[WHAT YOU SHOULD DO] Copy out precisely the line that holds "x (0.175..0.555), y" and all the lines following it in the data, up to and including the last one, and no others.

[DATASET EXTRACT]

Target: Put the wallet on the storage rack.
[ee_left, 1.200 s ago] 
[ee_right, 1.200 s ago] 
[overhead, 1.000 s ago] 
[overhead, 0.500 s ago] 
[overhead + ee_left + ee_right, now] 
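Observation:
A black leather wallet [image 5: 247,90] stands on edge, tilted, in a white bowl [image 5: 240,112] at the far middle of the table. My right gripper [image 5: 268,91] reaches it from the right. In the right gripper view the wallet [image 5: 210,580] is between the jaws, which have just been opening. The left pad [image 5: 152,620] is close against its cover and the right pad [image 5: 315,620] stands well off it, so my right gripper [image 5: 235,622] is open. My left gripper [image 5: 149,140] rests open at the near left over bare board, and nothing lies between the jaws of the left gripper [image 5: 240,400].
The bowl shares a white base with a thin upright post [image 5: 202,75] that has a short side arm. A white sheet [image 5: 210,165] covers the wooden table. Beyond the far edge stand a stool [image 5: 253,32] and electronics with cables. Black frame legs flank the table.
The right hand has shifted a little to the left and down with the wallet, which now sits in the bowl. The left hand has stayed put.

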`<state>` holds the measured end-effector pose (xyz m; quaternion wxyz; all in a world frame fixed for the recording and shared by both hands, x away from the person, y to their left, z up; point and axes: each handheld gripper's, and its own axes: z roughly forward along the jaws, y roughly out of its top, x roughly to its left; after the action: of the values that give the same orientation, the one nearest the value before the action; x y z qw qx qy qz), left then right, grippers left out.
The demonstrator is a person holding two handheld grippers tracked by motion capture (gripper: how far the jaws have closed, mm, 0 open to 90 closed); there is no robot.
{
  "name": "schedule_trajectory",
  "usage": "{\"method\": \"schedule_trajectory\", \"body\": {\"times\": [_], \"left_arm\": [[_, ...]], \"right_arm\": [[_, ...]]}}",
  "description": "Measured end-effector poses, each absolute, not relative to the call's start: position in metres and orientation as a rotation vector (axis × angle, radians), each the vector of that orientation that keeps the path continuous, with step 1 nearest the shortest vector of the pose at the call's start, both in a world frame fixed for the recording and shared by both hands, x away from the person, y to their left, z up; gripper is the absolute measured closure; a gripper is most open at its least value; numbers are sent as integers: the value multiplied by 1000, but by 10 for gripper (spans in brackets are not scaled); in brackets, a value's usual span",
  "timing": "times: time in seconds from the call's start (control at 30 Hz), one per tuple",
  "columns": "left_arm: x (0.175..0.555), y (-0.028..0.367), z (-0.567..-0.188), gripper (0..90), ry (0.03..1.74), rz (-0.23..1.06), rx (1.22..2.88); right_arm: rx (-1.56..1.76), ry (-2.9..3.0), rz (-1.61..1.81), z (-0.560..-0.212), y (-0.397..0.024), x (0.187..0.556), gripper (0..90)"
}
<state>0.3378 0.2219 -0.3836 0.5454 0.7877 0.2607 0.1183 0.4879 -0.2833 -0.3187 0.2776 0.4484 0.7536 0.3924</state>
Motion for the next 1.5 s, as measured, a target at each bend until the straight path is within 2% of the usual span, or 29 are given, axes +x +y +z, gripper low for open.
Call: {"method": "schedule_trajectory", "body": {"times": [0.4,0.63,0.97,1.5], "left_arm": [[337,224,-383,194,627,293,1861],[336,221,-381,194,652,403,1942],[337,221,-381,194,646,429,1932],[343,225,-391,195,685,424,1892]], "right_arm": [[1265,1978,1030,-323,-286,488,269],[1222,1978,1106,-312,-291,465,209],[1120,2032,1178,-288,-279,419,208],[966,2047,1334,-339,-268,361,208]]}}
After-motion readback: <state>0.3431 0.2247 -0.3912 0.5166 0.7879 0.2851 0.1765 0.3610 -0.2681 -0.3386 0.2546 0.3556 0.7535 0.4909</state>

[OUTPUT]
  "columns": "left_arm: x (0.175..0.555), y (-0.028..0.367), z (-0.567..-0.188), gripper (0..90), ry (0.03..1.74), rz (-0.23..1.06), rx (1.22..2.88); right_arm: rx (-1.56..1.76), ry (-2.9..3.0), rz (-1.61..1.81), z (-0.560..-0.212), y (-0.397..0.024), x (0.187..0.556), gripper (0..90)"
}
<state>0.3378 0.2219 -0.3836 0.5454 0.7877 0.2607 0.1183 0.4879 -0.2833 -0.3187 0.2776 0.4484 0.7536 0.3924</state>
Motion for the next 1.5 s, as measured, a target at each bend until the straight path is within 2% of the usual span, or 29 are given, axes +x +y +z, gripper low for open.
Call: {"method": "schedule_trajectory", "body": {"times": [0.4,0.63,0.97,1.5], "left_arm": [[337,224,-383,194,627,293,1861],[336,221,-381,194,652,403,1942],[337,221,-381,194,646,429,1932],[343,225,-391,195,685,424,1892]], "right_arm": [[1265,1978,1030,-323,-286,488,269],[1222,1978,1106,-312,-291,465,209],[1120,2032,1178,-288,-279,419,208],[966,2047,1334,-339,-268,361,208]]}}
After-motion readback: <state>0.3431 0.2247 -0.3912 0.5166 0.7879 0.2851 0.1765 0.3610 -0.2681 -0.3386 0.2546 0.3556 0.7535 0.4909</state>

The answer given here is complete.